* _Saved entries_:
-=-=-=-=-
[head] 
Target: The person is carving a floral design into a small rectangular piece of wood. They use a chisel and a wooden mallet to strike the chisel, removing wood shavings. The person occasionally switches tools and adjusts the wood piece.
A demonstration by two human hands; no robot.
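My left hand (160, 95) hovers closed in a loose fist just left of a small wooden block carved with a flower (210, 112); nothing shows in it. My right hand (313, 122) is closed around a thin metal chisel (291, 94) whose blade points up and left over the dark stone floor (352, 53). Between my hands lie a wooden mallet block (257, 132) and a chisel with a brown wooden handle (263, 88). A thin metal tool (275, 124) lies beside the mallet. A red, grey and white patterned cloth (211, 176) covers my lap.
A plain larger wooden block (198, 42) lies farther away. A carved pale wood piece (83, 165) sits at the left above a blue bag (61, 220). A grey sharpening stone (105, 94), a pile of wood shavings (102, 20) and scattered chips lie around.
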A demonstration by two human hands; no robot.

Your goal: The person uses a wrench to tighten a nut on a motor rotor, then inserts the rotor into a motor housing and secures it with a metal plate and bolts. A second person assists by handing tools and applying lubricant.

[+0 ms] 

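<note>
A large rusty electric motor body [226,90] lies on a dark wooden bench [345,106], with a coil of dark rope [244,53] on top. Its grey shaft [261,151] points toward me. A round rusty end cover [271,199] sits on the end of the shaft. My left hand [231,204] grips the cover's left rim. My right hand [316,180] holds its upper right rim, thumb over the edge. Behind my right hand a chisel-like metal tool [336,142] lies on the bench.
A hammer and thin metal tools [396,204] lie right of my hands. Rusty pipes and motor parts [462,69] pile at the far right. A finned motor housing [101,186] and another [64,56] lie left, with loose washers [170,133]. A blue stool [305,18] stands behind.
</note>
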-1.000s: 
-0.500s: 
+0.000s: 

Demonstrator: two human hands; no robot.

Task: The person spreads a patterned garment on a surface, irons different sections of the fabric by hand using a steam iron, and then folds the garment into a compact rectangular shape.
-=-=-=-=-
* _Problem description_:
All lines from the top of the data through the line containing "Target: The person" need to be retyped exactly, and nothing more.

* _Response area_:
[head] 
Target: The person is carving a floral design into a small rectangular piece of wood. They use a chisel and a wooden mallet to strike the chisel, removing wood shavings. The person occasionally switches tools and adjusts the wood piece.

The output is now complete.